Cerebus: "No one brought Cerebus his breakfast."
-- Cerebus: High Society by Dave Sim


Sorry 'bout the lack of updates, I've been out getting a life. :)


Yes, yes, yes:

  • All IT workers want is time off [CNN]
    ...many workers would rather get the time than the money. "We've seen people walk away from significant bonuses rather than deal with the continued stress of long hours."

    But no one is going to balance work and life for you. "You have to determine what is important -- whether it's your boss or some customer that says, 'How dare you not spend 20 hours of extra time on my problem?'"

Even the Gartner Group is starting to be openly skeptical about whether Microsoft can deliver anything close to what it's promising:

  • Many users won't need Windows 2000 [CNN]
    Gartner will not recommend Windows 2000 to its clients until at least the release of the first service pack. ...[probably] sometime in 2001.

    Gartner will not recommend WinCE to its clients either, because of its incompatibility with other Microsoft applications

This has to be one of the strangest shows I've ever seen:

It took me a bit to twig that it was a parody of crap daytime shows, because it looked so much like an actual crap daytime show.
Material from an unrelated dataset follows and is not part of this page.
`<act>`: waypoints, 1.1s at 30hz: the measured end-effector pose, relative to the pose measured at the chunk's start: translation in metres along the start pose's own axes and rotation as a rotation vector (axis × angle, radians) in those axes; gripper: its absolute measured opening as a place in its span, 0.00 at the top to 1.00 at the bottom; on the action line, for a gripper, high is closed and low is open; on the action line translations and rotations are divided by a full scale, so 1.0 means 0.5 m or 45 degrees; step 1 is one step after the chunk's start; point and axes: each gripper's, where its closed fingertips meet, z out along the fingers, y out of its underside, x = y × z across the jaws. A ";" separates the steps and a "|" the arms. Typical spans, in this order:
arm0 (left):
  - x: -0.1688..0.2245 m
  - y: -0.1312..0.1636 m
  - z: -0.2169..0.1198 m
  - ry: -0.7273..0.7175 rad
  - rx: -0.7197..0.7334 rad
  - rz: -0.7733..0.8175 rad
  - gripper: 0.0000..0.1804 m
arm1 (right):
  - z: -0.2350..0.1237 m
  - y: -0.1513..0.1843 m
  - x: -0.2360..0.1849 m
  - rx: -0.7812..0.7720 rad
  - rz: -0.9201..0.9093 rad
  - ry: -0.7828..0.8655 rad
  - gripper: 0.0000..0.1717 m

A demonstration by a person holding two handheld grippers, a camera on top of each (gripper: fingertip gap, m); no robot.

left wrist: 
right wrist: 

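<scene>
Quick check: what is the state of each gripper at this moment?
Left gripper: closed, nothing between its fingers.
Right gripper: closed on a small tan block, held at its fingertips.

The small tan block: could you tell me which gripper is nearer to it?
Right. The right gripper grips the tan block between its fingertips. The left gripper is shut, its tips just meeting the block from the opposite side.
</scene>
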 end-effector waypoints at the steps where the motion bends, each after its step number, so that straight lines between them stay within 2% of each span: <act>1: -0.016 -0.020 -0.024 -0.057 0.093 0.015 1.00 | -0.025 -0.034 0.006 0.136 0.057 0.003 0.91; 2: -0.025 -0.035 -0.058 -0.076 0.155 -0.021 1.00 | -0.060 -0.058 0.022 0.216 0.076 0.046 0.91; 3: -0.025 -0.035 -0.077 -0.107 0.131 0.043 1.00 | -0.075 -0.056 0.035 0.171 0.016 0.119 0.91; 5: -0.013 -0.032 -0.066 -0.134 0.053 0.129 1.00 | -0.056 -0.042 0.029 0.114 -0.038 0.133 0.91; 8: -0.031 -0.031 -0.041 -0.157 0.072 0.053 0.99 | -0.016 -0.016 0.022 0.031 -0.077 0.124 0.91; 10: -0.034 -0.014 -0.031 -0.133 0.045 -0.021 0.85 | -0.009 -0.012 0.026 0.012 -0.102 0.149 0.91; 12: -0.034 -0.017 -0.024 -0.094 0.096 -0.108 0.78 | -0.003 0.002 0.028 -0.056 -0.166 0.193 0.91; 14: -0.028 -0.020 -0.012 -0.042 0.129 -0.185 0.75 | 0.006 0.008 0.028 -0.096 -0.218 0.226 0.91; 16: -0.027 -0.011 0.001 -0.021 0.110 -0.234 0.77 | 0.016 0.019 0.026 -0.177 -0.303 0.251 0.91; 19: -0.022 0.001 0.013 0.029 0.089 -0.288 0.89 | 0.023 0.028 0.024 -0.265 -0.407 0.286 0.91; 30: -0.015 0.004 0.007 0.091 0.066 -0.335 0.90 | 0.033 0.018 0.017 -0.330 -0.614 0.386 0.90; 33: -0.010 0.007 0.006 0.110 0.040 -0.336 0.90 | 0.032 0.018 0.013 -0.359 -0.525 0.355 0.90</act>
For a parody it didn't improve much on watching the real thing. Why spend that much energy (not to mention money) devotedly imitating horrible, horrible TV? Yuck.


Very silly:

  • Security Alert: Bug found in GNU acronym [Gnudist, seen on Slashdot]
    "The stack problems that are endemic in the computer industry today are a direct result of the widespread adoption of English as the language of choice," said one Dothead. "English is a fine tool for low-level descriptions and expository writing, but it offers too many inconsistencies and is far too unstable to use in production environments. It's time to move to languages like Esperanto that feature built-in stack protection."